A coalition of companies, including major utilities such as Dominion Energy, Duke Energy, Southern Company, and the Tennessee Valley Authority (TVA), has applied for federal funding to build a green hydrogen network spanning six southeastern states in the USA.
The Southeast Hydrogen Hub coalition has completed its full application to the US Department of Energy (DOE) for funding to build a green hydrogen network. The DOE’s $8 billion program aims to support the development of at least four hydrogen hubs that can be developed into a national clean hydrogen network to facilitate a clean hydrogen economy by 2026.
The initiative has gained support from bipartisan lawmakers across the region, and a group of senators from Alabama, Georgia, North Carolina, South Carolina, and Tennessee has expressed their support for the project. The coalition believes that a hydrogen hub in the Southeastern USA could assist in decarbonization efforts and bring robust economic development benefits and jobs to the region.
Green Energy Centre with Green Hydrogen Hub and Small Modular Reactors Planned for Virginia
In a separate announcement, Virginia-based Green Energy Partners LLC plans to create the USA’s first fully integrated green energy center at a 641-acre site in Surry County, Virginia. The Surry Green Energy Center (SGEC) will include the building of 1-gigawatt of data centers and a Green Hydrogen Hub, with the eventual deployment of four to six 250 MWe small modular reactors (SMRs). The SGEC may also incorporate energy storage capabilities to balance supply and demand.

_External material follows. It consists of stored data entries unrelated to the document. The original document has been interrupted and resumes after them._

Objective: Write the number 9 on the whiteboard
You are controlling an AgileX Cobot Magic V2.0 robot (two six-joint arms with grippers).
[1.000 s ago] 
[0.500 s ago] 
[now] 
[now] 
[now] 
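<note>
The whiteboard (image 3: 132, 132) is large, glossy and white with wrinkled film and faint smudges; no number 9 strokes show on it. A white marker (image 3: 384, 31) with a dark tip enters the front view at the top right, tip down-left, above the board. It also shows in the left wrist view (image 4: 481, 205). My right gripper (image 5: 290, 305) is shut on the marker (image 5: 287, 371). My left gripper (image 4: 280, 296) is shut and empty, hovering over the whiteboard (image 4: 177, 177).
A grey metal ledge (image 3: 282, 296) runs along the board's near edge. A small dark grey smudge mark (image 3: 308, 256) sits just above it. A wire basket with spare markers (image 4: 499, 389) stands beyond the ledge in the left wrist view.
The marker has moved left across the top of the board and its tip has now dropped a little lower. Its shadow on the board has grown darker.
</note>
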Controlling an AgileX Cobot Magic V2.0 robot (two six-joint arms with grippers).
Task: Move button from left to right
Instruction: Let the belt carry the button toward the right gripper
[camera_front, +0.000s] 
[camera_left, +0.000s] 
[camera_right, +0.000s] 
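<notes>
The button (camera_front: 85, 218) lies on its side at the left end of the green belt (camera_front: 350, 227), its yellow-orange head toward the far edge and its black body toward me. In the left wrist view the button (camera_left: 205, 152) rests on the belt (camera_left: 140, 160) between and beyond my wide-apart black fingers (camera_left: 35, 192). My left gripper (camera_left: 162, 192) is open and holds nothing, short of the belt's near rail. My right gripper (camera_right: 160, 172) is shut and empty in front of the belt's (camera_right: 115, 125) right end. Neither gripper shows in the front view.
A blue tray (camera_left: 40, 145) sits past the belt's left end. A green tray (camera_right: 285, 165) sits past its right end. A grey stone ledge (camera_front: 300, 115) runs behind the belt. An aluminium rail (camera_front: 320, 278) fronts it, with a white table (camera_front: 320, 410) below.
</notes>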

The SGEC vision is to begin constructing the data centers now, with electricity provided by the grid. In the future, the data centers would interconnect to carbon-free sustainable power from the co-located on-site SMRs. With data centers in Loudoun County, Virginia, currently using about 20% of Virginia’s power capacity while handling upwards of 70% of the world’s data traffic, the SGEC will provide much-needed support to America and the world’s internet traffic with positive national security implications.

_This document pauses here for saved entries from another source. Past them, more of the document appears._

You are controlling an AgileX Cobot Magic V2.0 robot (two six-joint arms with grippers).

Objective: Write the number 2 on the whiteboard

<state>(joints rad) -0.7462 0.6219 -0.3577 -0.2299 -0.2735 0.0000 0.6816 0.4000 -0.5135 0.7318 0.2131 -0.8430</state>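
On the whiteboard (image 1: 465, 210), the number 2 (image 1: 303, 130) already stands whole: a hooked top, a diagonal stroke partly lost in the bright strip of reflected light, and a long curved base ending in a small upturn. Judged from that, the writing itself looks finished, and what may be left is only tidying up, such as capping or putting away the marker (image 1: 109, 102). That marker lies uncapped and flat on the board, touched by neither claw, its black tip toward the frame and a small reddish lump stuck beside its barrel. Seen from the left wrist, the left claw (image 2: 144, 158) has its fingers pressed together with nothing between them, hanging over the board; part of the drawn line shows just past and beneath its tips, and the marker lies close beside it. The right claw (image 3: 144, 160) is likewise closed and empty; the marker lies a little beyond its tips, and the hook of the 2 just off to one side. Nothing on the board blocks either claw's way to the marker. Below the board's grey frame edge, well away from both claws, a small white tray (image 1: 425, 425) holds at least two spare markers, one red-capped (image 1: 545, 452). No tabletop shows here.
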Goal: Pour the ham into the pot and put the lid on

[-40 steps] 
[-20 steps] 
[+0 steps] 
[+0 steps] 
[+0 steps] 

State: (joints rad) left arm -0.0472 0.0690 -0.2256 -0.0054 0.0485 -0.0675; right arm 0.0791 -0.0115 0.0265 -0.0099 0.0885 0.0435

Importance of Clean Hydrogen Hubs in Achieving Clean Energy Goals
The Regional Clean Hydrogen Hubs program, also known as H2Hubs, includes up to $7 billion to establish six to ten regional clean hydrogen hubs across America. As part of a larger $8 billion hydrogen hub program funded through the Bipartisan Infrastructure Law, the H2Hubs will be a central driver in helping communities across the country benefit from clean energy investments, good-paying jobs, and improved energy security.
Clean hydrogen hubs will create networks of hydrogen producers, consumers, and local connective infrastructure to accelerate the use of hydrogen as a clean energy carrier that can deliver or store tremendous amounts of energy. The production, processing, delivery, storage, and end-use of clean hydrogen, including innovative uses in the industrial sector, are crucial to DOE’s strategy for achieving President Biden’s goal of a 100 percent clean electrical grid by 2035 and net-zero carbon emissions by 2050.

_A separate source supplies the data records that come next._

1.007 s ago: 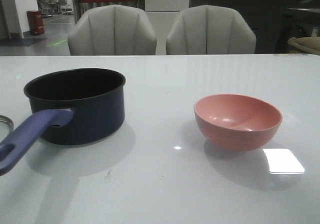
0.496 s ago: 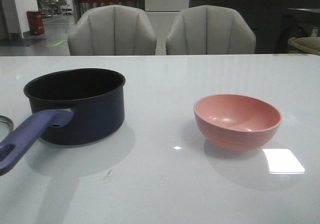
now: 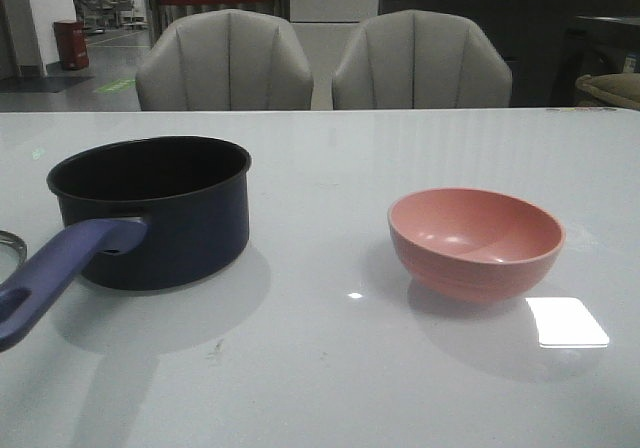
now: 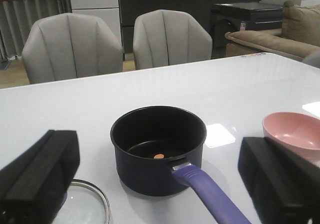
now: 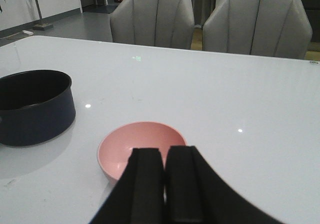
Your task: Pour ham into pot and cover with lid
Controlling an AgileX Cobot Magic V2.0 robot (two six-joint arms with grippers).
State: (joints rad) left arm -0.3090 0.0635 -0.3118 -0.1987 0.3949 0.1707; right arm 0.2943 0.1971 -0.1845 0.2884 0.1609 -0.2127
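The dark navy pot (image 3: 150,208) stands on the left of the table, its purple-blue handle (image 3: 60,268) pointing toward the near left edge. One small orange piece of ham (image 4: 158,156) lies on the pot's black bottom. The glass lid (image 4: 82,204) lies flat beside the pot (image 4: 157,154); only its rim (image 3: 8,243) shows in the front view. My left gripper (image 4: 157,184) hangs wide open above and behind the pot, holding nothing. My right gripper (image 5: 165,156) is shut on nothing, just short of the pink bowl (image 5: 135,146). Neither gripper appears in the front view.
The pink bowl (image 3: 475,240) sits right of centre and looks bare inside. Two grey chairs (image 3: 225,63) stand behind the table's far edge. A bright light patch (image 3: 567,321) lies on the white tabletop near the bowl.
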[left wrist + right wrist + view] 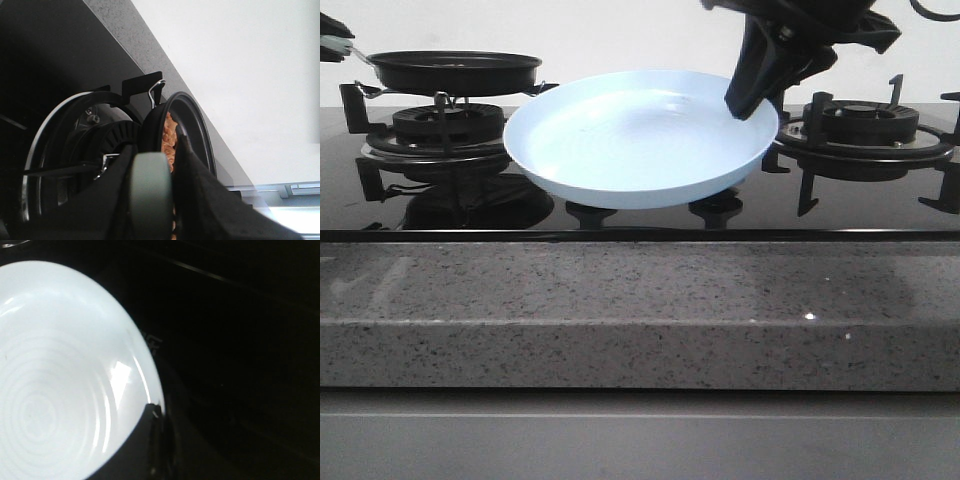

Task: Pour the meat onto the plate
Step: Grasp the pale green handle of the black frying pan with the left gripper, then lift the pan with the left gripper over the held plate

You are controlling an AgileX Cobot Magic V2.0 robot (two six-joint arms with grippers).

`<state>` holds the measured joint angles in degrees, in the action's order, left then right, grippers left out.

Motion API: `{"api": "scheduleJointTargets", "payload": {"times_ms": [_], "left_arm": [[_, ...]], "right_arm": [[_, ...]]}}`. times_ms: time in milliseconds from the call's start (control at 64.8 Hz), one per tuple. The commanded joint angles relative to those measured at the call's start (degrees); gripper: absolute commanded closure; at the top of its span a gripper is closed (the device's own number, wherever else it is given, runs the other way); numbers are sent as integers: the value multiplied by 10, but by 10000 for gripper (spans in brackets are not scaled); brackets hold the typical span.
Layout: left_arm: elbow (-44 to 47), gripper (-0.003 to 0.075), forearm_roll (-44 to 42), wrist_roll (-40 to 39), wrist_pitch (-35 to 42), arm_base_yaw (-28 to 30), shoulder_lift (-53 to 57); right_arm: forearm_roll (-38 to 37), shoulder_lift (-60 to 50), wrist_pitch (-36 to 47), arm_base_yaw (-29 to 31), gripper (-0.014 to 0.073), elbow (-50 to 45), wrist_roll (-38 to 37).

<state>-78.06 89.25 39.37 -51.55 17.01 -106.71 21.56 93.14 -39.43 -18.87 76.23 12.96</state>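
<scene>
The pale blue plate point(640, 135) hangs tilted above the middle of the hob, and its inside is bare point(60, 370). My right gripper point(752, 100) is shut on its right rim; in the right wrist view the gripper point(157, 412) pinches that edge. At the far left, the black frying pan point(455, 70) sits just over the left burner. My left gripper point(152, 160) is shut on the pan's grey-green handle point(150, 190). Reddish-brown meat point(169, 137) shows inside the pan point(197, 130) in the left wrist view. From the front the pan's wall hides the meat.
A black glass hob point(620, 215) carries a left burner grate point(445, 125) under the pan and a right burner grate point(860, 120) behind the right arm. A speckled grey counter edge point(640, 310) runs across the front. A white wall stands behind.
</scene>
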Motion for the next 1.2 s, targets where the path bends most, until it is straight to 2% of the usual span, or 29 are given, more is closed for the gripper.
{"api": "scheduleJointTargets", "payload": {"times_ms": [0,170,417,818,1189], "left_arm": [[-19,626,39,8,-27,-1,32],[-19,635,41,9,-35,-1,37],[-19,740,73,25,-50,-1,71],[-5,741,76,68,-96,-15,169],[95,741,78,210,-40,-98,282]], "right_arm": [[13,-23,22,0,655,14,5],[13,-23,22,0,655,14,5],[13,-23,22,0,655,14,5],[13,-23,22,0,655,14,5],[13,-23,22,0,655,14,5]]}}
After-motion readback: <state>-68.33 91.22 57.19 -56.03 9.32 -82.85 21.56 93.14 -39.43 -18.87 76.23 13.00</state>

Hydrogen energy has the power to slash emissions from multiple carbon-intensive sectors and open a world of economic opportunity to clean energy businesses and workers across the country. Getting hydrogen right would mean unlocking a new source of clean, dispatchable power, and a new method of energy storage. It would mean another pathway for decarbonizing heavy industry and transportation.